EXERCISE AIM
Copy, from the entries below, each line in which the string "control" appears.
--- EXTRACTED DATA ---
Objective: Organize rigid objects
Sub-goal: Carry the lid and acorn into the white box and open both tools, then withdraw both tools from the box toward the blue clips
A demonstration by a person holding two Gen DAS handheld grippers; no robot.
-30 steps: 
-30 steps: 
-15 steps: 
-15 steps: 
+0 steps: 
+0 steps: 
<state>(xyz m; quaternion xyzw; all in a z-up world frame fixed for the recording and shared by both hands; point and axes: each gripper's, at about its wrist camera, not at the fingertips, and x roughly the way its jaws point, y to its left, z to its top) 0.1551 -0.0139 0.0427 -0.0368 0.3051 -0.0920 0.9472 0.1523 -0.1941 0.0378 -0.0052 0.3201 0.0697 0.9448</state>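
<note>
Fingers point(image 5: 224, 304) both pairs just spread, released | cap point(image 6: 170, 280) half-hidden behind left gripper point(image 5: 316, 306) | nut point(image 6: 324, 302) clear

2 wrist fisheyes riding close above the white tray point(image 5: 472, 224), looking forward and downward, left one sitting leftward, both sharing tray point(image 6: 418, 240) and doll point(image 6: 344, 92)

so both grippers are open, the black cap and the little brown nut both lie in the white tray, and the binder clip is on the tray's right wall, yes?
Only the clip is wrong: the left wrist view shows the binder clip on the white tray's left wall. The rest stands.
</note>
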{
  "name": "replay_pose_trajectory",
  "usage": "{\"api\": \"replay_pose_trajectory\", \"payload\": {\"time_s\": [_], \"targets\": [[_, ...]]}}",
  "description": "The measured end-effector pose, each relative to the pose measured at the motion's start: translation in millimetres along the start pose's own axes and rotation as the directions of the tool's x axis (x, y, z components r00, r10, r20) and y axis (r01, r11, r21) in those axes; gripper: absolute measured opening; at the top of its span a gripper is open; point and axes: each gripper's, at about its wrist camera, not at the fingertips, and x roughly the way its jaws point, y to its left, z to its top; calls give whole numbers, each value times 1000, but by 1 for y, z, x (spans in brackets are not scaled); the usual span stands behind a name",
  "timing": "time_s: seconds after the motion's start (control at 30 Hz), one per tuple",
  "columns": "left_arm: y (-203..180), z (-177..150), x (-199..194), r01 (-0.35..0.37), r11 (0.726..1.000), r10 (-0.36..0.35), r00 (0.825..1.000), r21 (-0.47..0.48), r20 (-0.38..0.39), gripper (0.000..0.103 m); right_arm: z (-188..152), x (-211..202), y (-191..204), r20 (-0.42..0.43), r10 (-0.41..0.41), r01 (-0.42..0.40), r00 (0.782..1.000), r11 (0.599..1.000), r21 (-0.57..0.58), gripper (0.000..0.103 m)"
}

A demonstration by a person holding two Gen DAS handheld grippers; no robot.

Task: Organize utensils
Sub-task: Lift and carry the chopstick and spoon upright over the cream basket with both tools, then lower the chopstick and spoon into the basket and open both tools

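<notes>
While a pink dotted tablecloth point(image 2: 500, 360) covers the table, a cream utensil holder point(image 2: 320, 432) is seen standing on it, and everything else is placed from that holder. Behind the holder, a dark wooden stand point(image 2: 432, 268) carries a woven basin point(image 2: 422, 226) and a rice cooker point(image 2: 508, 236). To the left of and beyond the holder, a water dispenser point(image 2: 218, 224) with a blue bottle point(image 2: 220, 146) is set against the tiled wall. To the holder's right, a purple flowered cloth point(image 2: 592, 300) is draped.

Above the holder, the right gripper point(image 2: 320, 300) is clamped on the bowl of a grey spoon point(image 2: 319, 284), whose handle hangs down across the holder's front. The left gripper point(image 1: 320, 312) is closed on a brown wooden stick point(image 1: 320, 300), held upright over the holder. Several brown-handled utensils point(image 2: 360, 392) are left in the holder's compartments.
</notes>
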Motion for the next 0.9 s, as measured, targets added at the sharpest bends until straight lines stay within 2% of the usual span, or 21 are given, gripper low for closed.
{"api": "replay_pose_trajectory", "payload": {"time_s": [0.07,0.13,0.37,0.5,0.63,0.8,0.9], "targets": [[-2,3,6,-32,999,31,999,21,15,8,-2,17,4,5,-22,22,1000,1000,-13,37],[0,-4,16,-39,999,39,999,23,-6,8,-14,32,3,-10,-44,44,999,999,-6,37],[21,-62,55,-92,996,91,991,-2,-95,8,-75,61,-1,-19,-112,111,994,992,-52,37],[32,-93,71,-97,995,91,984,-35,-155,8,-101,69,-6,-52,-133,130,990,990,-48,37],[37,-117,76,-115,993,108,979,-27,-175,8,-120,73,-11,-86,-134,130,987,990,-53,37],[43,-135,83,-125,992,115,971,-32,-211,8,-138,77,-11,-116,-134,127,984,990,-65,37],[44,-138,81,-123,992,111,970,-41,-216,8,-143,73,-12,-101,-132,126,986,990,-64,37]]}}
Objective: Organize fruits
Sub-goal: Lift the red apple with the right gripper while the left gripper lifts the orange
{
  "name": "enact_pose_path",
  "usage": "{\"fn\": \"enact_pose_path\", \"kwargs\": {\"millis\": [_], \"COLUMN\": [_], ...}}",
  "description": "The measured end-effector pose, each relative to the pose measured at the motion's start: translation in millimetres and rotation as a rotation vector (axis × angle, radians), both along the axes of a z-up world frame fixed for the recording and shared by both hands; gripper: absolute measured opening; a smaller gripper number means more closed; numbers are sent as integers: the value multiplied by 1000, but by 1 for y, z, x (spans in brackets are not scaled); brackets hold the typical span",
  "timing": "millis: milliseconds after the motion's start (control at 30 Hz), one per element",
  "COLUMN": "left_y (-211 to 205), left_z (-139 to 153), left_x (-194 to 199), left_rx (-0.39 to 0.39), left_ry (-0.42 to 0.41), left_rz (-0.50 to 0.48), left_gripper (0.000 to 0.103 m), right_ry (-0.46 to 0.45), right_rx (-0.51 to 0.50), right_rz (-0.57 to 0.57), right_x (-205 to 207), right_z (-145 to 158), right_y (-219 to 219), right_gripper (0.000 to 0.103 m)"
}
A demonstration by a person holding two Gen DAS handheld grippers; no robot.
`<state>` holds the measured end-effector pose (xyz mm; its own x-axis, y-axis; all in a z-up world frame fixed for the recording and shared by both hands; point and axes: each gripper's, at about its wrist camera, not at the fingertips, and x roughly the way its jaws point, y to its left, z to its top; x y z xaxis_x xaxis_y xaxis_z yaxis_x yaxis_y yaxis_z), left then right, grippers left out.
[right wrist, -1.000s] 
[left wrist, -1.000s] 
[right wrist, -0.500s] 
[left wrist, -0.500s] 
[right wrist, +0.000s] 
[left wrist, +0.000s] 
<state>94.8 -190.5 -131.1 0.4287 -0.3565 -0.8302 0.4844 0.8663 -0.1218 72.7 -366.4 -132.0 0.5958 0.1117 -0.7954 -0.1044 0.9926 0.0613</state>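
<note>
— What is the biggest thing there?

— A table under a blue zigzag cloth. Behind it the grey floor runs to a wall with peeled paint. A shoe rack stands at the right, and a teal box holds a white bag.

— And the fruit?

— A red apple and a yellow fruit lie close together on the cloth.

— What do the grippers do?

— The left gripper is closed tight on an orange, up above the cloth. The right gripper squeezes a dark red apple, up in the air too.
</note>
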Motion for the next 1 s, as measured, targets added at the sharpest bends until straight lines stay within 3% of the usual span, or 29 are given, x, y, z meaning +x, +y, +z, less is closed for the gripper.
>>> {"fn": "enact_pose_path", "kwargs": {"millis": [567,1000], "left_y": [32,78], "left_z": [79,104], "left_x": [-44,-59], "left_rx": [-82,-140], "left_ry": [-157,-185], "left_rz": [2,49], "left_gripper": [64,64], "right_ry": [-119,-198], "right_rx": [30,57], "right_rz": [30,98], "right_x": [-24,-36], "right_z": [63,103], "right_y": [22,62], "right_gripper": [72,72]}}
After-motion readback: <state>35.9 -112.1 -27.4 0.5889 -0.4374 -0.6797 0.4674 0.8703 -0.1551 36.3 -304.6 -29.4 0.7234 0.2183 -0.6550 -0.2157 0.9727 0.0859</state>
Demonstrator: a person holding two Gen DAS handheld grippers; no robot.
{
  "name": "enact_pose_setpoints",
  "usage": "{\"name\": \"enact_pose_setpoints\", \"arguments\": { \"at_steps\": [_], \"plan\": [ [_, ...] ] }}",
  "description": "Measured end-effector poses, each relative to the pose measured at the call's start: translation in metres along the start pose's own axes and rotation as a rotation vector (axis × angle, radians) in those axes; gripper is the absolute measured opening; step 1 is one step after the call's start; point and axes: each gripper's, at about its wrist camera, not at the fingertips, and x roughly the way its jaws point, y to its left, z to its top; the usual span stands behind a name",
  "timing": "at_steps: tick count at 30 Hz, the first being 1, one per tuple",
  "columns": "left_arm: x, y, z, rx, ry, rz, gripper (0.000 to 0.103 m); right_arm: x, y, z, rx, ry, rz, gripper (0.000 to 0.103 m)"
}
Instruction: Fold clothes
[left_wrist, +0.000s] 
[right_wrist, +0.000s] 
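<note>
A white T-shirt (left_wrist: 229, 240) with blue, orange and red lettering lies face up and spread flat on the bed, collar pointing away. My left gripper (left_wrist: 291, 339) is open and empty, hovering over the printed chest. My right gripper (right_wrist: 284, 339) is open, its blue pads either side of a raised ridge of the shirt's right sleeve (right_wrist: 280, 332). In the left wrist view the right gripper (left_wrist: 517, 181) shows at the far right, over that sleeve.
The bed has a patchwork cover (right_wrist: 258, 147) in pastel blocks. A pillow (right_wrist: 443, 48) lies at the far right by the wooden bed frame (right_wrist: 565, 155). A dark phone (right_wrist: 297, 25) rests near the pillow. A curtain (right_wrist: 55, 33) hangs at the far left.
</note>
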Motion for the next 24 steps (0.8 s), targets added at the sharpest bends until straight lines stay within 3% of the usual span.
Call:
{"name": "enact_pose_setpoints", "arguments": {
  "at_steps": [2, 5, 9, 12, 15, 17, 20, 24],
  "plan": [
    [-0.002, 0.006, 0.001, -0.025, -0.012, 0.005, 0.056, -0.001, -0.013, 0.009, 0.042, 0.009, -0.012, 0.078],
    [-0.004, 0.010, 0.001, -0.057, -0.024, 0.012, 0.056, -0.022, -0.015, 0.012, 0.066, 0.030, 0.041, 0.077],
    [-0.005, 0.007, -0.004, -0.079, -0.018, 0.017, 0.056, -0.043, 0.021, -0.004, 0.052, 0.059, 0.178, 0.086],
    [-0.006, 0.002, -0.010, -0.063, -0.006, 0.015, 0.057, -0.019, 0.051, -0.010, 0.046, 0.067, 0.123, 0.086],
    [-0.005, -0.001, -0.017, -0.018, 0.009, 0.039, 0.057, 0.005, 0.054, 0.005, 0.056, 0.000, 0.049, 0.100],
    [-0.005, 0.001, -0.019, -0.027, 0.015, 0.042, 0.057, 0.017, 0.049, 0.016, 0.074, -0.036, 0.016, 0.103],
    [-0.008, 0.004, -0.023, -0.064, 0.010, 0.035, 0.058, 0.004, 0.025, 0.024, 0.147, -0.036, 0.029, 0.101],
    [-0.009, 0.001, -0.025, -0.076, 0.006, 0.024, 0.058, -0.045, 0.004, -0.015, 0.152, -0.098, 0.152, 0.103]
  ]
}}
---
YOUR RESPONSE
  "timing": "time_s: seconds after the motion's start (control at 30 Hz), one per tuple",
  "timing": "millis: milliseconds after the motion's start (control at 30 Hz), one per element",

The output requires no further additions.